Jaynorth · Sep-21-2016, 09:26 PM

(Sep-21-2016, 09:21 PM)nilamo Wrote:
(Sep-21-2016, 09:11 PM)Jaynorth Wrote: Counter() just returns Counter() in the console when the script is run. country_codes is the names of the csv file which is read into the script and codes is just a variable that I used to assign the relevant column in the csv file - country_codes['English short name lower case']

I am not matching on the Alpha-2 or Alpha-3 columns in the csv file which uses the 3 letter representation of the country like "CAN" XD

But, why use any sort of Counter() function at all? len() would do the exact same thing, wouldn't it?
>>> text = '''
... Once upon a time, there was the great country of Mexico.  Then there... blah blah blah'''
>>> [word for word in text.split()]
['Once', 'upon', 'a', 'time,', 'there', 'was', 'the', 'great', 'country', 'of', 'Mexico.', 'Then', 'there...', 'blah', 'blah', 'blah']

>>> import re
>>> [word for word in text.split() if re.sub(r'\W', '', word) in codes]
['Mexico.']

>>> len([word for word in text.split() if re.sub(r'\W', '', word) in codes])
1

I used Pandas to extract the text so it is a dataframe and not a string so I cannot use .split() or can I?

wavic · Sep-21-2016, 09:32 PM

(Sep-21-2016, 09:12 PM)nilamo Wrote:
(Sep-21-2016, 09:05 PM)wavic Wrote:
from collections import Counter

counter = Counter(iterable)

print(counter['item'])
How does this syntax highlighting works? :huh:
Use the python syntax highlighter, not the generic code one. (they're still working out the plugins)
Also, wouldn't your code just always give "0"?
>>> from collections import Counter
>>> cnt = Counter('Green eggs and spam')
>>> cnt['g']
2
>>> cnt['gg']
0
>>> cnt['eggs']
0

It gets the iterable from a CSV file. So if a row is "one,two,three,one,two,three" counter.keys() will return ['one', 'two', three'] as it suppose to be.
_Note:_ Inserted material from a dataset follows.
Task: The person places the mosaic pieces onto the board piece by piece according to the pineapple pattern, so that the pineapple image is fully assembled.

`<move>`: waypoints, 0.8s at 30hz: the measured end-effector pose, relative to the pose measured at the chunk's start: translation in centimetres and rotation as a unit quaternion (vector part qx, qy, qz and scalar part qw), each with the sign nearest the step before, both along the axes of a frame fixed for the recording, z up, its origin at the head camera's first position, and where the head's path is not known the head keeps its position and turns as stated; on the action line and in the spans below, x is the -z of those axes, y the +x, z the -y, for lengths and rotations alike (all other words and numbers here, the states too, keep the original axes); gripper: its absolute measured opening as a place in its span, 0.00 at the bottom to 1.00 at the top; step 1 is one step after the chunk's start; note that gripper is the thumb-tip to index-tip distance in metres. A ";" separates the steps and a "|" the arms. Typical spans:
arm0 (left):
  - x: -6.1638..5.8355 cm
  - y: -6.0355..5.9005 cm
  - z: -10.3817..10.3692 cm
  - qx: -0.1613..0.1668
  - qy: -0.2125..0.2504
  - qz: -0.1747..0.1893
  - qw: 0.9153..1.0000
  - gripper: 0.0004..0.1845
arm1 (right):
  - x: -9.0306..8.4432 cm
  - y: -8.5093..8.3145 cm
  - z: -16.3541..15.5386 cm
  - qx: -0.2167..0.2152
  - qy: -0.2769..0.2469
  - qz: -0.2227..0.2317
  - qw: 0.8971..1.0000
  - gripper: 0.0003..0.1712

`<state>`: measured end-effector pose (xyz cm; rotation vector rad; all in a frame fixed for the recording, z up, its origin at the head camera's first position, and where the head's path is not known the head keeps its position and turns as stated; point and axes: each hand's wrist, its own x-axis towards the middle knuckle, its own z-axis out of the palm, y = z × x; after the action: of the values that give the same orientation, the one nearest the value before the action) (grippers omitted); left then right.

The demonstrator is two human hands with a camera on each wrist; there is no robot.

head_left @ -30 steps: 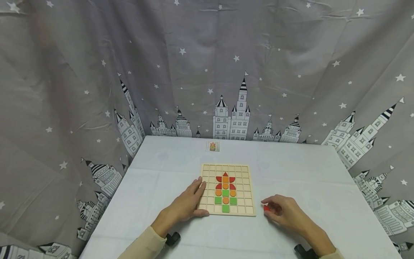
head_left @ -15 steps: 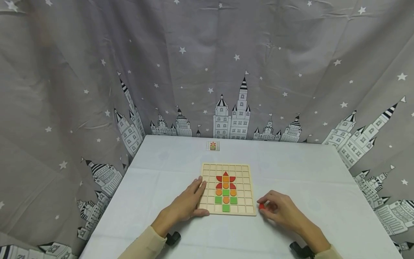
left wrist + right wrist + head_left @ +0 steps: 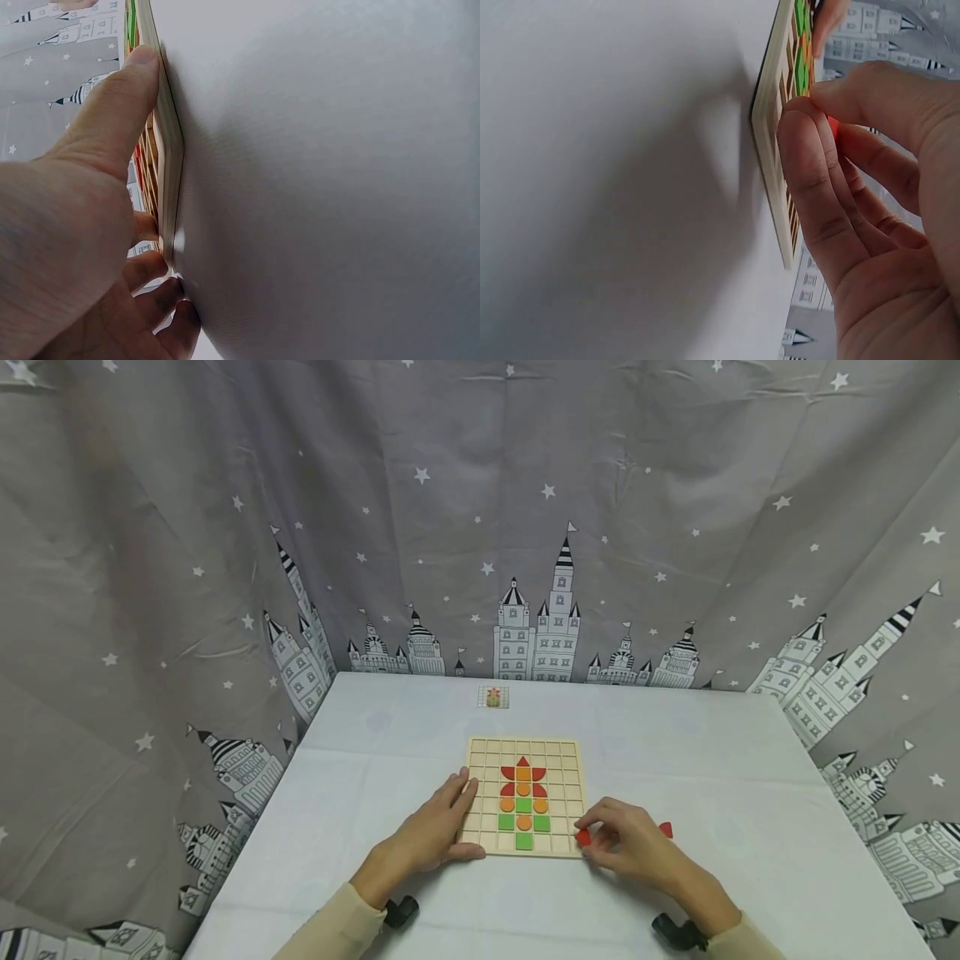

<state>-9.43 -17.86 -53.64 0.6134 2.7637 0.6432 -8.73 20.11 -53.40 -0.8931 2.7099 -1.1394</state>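
Right hand (image 3: 630, 847) comes first: its thumb and forefinger pinch a small red piece (image 3: 582, 837) right at the near right corner of the wooden grid board (image 3: 525, 752), the other fingers curled loosely behind (the right wrist view shows only a sliver of red between the fingertips (image 3: 819, 112), so the piece's shape cannot be told). Left hand (image 3: 431, 831) lies flat against the board's near left edge, fingers straight along the side and thumb (image 3: 112, 112) laid along the near rim, steadying it without gripping. On the board a figure is already laid in the middle columns: a red triangle on top with red curved pieces on either side, orange rounds and an orange square below, then green squares at the bottom. Judging by this, most of the picture looks set, with the pinched piece not yet in a cell and a second red piece (image 3: 665, 830) lying loose on the cloth to the right of the hand. A small pattern card (image 3: 492, 697) lies at the far side of the table, well apart from the board. The table (image 3: 712, 760) is covered in a plain white cloth, and a grey curtain (image 3: 225, 527) printed with stars and castles hangs round its far, left and right sides.
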 end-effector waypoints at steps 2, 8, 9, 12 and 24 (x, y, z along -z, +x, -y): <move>-0.1 0.0 0.0 0.000 0.000 0.001 1.000 0.64 | 0.1 -0.1 0.5 -0.005 0.000 -0.005 1.000 0.19; -0.2 0.0 -0.1 -0.004 -0.003 0.006 1.000 0.65 | 0.4 -0.4 1.9 -0.023 -0.007 -0.033 0.999 0.15; -0.2 0.0 -0.1 -0.004 -0.003 0.006 1.000 0.65 | 0.5 -0.4 2.1 -0.028 -0.010 -0.046 0.998 0.14; -0.2 0.1 -0.1 -0.003 -0.003 0.003 1.000 0.65 | 0.6 -0.5 2.8 -0.042 -0.023 -0.078 0.996 0.12; -0.3 0.2 -0.1 -0.002 -0.002 0.001 1.000 0.65 | 1.1 -0.6 4.5 -0.040 -0.001 -0.072 0.997 0.09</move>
<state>-9.26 -17.76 -53.34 0.6072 2.7650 0.6372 -9.35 15.56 -54.48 -1.1146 2.7549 -1.1026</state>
CSV module will split it to the list.

***snippsat*** · (This post was last modified: Sep-21-2016, 09:48 PM by snippsat.)

Quote:But, why use any sort of Counter() function at all? len() would do the exact same thing, wouldn't it?
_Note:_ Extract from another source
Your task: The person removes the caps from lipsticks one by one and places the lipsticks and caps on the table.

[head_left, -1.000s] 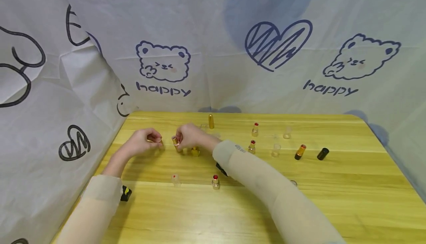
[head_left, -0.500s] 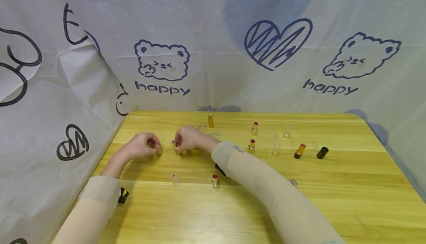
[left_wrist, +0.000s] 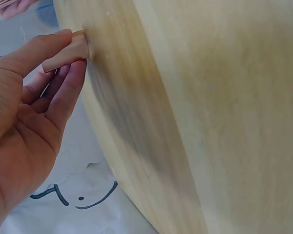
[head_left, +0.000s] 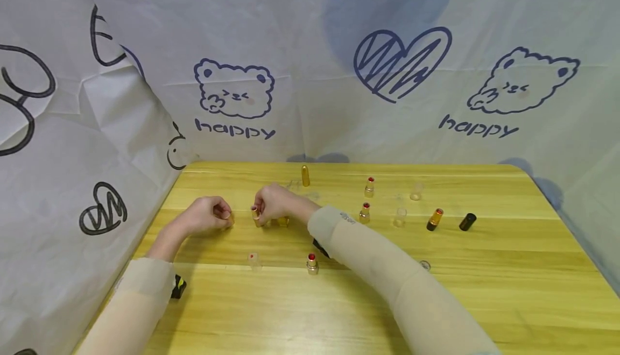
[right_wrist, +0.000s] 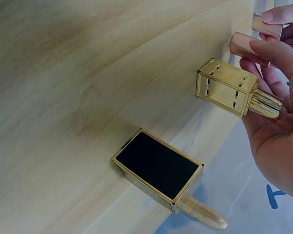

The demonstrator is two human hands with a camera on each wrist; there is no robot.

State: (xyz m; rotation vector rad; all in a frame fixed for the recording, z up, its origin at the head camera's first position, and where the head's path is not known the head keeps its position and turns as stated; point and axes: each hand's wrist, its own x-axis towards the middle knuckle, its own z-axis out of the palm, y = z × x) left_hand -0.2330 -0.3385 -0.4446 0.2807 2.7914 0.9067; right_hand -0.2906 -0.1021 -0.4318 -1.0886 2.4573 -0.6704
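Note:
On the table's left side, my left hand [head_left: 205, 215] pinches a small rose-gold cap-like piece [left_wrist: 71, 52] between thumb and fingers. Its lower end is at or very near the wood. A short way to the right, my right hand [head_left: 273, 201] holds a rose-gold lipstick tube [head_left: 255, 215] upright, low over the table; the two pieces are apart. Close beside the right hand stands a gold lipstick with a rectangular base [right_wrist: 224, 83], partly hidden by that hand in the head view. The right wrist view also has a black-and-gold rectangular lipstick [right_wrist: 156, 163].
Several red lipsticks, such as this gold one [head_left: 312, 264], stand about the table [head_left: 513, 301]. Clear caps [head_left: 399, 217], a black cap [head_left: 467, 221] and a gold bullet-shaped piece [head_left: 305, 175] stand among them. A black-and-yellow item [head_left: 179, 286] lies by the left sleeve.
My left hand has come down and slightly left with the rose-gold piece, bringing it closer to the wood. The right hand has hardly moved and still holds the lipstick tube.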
Because Counter is a better solution's and more readable than a list comprehension with a regex inside.

Quote:I used Pandas to extract the text so it is a dataframe and not a string so I cannot use .split() or can I?

You can use all Python syntax with Pandas.
Split if you want whole word.

>>> from collections import Counter
>>> cnt = Counter('Green eggs and spam spam spam spam'.split())
>>> print(cnt)
Counter({'spam': 4, 'eggs': 1, 'Green': 1, 'and': 1})
>>> print(cnt.most_common(1))
[('spam', 4)]

wavic · Sep-21-2016, 09:45 PM

>>>import string
>>>[word.strip(string.punctuation) for word in text.split()]

Jaynorth · Sep-21-2016, 10:11 PM

(Sep-21-2016, 09:45 PM)wavic Wrote:
>>>import string
>>>[word.strip(string.punctuation) for word in text.split()]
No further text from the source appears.